La Tour Montparnasse devrait être «relookée - selon une idée de l’architecte Frank Gehry - pour en faire un symbole de la créativité échevelée du nouveau Paris». Pour décoiffer sévère avec ses goûts de chiotte de petit m’as-tu-vu parvenu bling-bling, attendons-nous au pire !
Le must de l’inculture sera sans doute atteint avec le projet d’Auchan – qui devrait voir le jour entre Paris et Roissy dans la banlieue Est sous-équipée – d’un complexe «commercial, culturel, sportif et récréatif» qui devrait «surprendre» ! et sera «le prototype d’un nouvel urbanisme commercial à visage humain»…
La culture donnée aux margoulins ! voilà qui résume tout à la fois le sarkozysme et sa «religion» : l’idéologie ultralibérale et la «société de marché» où rien n’a de valeur s’il n’est objet de commerce. Je suggérerais plutôt de rajouter un tout petit quelque chose au “Pater noster” : «délivrez nous du mal»… et de Sarko !
Avant qu’il ne défigure définitivement la Région Parisienne… mais pas seulement : il envisagerait de prolonger Paris jusqu’au… Havre ! rien de moins. Aussi ridicule que naguère Ferdinand Lop - éternel candidat à la présidence de la République sous la IVe - dont le programme consistait, entre autres billevesées du même tonneau à «prolonger le Boulevard Saint-Michel jusqu’à la mer», la Rade de Brest jusqu’à Montmartre, sans oublier l’installation de Paris à la campagne pour que les habitants profitent de l’air pur…
Très bonne idée dont devrait plutôt s’inspirer Nicolas Sarkozy car si son projet d’extension continue de Paris vers la province devait se réaliser c’est tout le contraire qui se produirait : l’air pur disparaîtrait partout. Il me suffit de constater de visu année après année la montée de la pollution dans la Vallée de Montmorency. Il y a une quinzaine d’années elle était circonscrite à certaines parties, grosso modo le long de l’autoroute A15 et de la RN14. Aujourd’hui, elle envahit tout et il y a belle heurette qu’elle est montée à l’assaut de la colline où est perchée Montmorency. J’ai lu que le nuage de pollution dépassait largement Pontoise et ne se contentant pas toujours d’envahir la Haute-Normandie (dont Le Havre !) traverse parfois La Manche… Un peu plus de “fog” à Londres.
Après les riches terres à blé de Brie sacrifiées à Mickey et autres délires urbanistiques proprement invivables et avant les non moins riches terres de Beauce ? – plus besoin d’agriculture non plus que d’industrie : le Brésil et la Chine y pourvoiront… à grand renforts de mélamine ? – il faudra bien faire un sort au magnifique Vexin.
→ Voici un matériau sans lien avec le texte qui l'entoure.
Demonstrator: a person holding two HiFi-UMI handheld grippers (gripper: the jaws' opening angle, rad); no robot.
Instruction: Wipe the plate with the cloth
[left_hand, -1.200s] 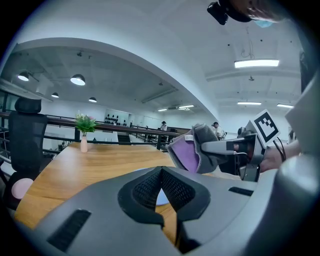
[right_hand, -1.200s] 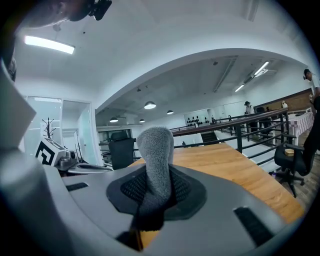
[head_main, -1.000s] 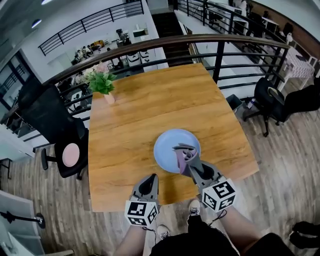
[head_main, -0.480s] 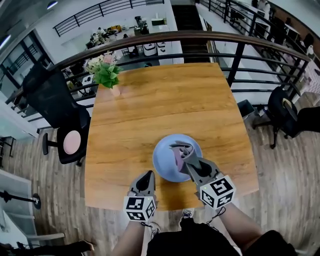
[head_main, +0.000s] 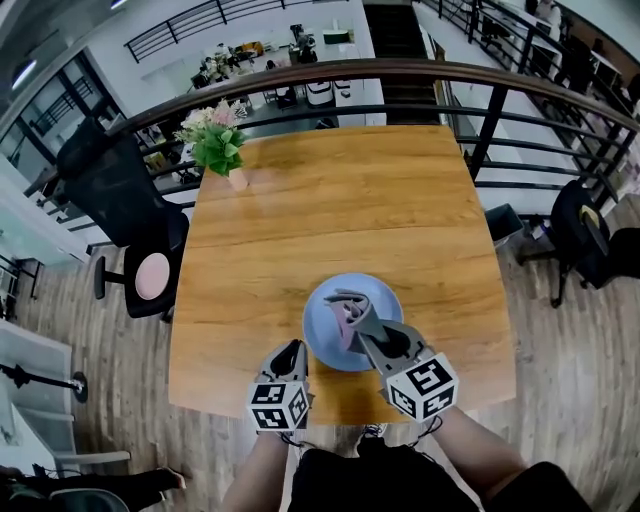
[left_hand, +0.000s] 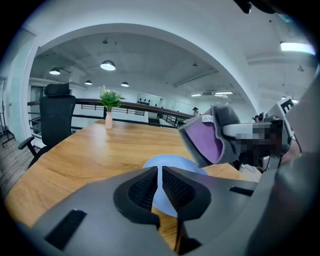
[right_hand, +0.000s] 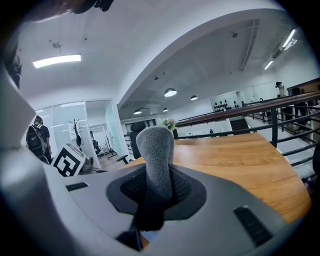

Trop agricole, pas assez pollué ni urbanisé. Trop rural et plaisant. Profitez bien du plaisir des yeux en parcourant ses magnifiques petites routes et des trésors que vous découvririez à chaque virage. Bientôt, Wy-dit-Joli-Village ne méritera plus son nom !
Cette mode imbécile des mégalopoles, du “Gross Paris”, des tours infernales comme des régions bétonnées est proprement insensée autant qu’invivable. Quitte à choisir, j’espère redevenir “rat des champs” plutôt que “des villes” : «Adieu donc, fi du plaisir. Que la peur peut corrompre»… Sans même parler ni de la pollution ni de la violence urbaine.